Las favelas y los barrios miseria son las pústulas más visibles que muestran las metrópolis tercermundistas actuales; pero no son las únicas.
El desarraigo, la inmigración y la mala distribución de los ingresos también son males que afectan el desarrollo urbano.
Una consecuencia visible de estos problemas intangibles es la construcción ilegal, que desemboca en un fenómeno urbano doloroso: los barrios esqueleto.
¿Barrios esqueleto? Seguro. Son esos asentamientos arrabaleros, muchos producto de invasiones, donde más de la mitad de las viviendas se encuentra a medio construir. Y muchas terminan así: con sus esqueletos de varillas y hormigón oxidados y ancianos.
Caupicho, barrio del suroriente de Quito, es un ejemplo típico. Las construcciones dormitan esperando que sus dueños cobren alguna platita extra (utilidades, bonos, decimotercer sueldo, alguna remesa) para sumar unas pocas filas de bloques o para cubrirse del frío con una puerta o una ventana.
Avances constructivos que se comen el alimento, el vestido y hasta las navidades de sus propietarios, quienes deterioran su calidad de vida para ‘vivir mejor’ en un futuro no tan cercano.
Como casi todas son construcciones empíricas y empezaron antes de que Caupicho sea urbanizado, después del nuevo trazado vial varias quedaron con los cimientos en el aire.

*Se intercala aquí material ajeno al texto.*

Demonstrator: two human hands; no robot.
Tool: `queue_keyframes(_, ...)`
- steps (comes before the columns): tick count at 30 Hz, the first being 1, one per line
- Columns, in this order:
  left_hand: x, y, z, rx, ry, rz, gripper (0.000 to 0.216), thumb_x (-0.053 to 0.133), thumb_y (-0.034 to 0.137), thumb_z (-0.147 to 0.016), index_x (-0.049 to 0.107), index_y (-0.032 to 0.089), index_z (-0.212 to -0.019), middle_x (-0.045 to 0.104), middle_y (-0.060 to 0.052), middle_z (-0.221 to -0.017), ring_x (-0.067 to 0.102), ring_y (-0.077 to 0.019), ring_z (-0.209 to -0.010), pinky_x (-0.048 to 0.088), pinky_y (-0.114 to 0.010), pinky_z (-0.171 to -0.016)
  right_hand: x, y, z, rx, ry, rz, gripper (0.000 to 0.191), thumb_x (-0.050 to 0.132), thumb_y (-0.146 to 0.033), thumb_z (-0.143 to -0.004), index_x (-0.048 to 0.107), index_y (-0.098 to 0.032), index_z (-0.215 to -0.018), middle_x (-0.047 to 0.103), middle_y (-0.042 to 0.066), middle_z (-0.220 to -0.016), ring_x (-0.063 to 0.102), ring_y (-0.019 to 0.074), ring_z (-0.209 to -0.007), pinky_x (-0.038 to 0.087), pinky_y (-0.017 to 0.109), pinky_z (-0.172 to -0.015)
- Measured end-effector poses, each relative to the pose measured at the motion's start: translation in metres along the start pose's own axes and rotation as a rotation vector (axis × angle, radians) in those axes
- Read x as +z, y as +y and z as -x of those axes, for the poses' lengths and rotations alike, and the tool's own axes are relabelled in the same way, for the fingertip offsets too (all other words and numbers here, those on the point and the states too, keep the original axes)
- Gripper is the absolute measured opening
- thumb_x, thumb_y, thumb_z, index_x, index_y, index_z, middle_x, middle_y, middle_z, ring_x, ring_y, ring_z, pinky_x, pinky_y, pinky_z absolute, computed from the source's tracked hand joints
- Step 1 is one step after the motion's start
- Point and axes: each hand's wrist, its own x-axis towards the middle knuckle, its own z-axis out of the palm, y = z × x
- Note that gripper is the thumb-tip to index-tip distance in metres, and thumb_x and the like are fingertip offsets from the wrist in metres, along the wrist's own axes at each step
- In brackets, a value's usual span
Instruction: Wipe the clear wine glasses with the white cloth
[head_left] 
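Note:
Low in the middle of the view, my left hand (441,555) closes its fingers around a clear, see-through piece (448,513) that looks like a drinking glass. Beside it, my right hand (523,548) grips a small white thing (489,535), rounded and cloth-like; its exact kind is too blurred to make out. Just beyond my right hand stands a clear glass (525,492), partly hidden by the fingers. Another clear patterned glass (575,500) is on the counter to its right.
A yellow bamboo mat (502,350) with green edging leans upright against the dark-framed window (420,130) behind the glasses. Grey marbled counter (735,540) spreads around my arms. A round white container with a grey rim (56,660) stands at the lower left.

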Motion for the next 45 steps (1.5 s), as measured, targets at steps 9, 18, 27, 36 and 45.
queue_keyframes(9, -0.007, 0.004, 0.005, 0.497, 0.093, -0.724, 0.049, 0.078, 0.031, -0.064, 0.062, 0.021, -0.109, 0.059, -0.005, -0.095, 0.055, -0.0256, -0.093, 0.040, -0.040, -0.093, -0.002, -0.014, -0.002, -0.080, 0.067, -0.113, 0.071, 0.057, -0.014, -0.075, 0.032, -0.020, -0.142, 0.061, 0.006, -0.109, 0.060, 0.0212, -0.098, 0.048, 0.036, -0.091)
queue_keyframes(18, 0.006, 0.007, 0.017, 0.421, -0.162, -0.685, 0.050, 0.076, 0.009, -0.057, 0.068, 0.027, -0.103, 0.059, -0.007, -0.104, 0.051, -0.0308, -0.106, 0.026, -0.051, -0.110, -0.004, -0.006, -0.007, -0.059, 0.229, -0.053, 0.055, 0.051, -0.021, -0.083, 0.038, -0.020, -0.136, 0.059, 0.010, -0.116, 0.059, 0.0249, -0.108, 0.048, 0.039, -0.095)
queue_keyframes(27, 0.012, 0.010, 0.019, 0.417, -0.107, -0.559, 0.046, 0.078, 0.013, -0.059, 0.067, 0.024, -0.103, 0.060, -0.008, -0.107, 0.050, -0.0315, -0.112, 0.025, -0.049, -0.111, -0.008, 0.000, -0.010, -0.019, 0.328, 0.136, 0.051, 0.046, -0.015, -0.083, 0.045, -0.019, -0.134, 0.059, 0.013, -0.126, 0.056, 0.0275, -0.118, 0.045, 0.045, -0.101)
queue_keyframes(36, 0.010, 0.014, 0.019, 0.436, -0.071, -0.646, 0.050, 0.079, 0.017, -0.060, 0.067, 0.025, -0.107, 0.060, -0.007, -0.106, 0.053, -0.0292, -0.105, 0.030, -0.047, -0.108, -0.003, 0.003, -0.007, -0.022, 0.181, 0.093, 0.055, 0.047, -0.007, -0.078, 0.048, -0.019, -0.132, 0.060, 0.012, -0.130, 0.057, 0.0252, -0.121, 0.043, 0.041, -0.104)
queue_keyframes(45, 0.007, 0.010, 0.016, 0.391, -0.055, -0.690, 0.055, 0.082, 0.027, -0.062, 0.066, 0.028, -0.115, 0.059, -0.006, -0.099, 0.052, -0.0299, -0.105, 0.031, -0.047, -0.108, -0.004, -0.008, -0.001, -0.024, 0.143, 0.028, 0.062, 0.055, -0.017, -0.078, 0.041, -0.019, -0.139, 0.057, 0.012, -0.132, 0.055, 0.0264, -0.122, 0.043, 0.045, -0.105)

¿Se puede ‘hacer ciudad’ en esas condiciones? Es difícil. Lo que se precisa es una política pública capaz de actuar ante las urgencias.
No se trata de hacer todo desde cero, demoliendo para rehacer. Hay que a partir de lo que existe. Introducir atributos urbanos capaces de generar un efecto contagiante positivo y, a través de la inversión pública, desencadenar un proceso de mejoramiento de lo privado desde lo privado; o sea, desde los propios habitantes.